--- What is expected ---
Sort through the data and copy the lines holding the word "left".

+++ Information supplied

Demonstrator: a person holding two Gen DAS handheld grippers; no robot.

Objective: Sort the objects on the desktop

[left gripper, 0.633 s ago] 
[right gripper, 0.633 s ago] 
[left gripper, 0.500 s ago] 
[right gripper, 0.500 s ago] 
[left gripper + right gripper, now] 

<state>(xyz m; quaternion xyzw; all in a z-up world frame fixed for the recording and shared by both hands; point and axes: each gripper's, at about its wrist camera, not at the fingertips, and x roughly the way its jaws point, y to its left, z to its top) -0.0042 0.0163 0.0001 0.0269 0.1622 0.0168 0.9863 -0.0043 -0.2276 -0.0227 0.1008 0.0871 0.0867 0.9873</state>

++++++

--- Answer to the problem ---
[left gripper, 0.633 s ago] 
[left gripper, 0.500 s ago] 
[left gripper + right gripper, now] 
<state>(xyz m; quaternion xyzw; all in a z-up world frame fixed for the recording and shared by both hands; point and axes: each gripper's, at about its wrist camera, not at the fingertips, and x roughly the way its jaws point, y to its left, z to its top) -0.0042 0.0163 0.0001 0.0269 0.1622 0.0168 0.9863 -0.0043 -0.2276 -0.0227 0.1008 0.0871 0.0867 0.9873</state>

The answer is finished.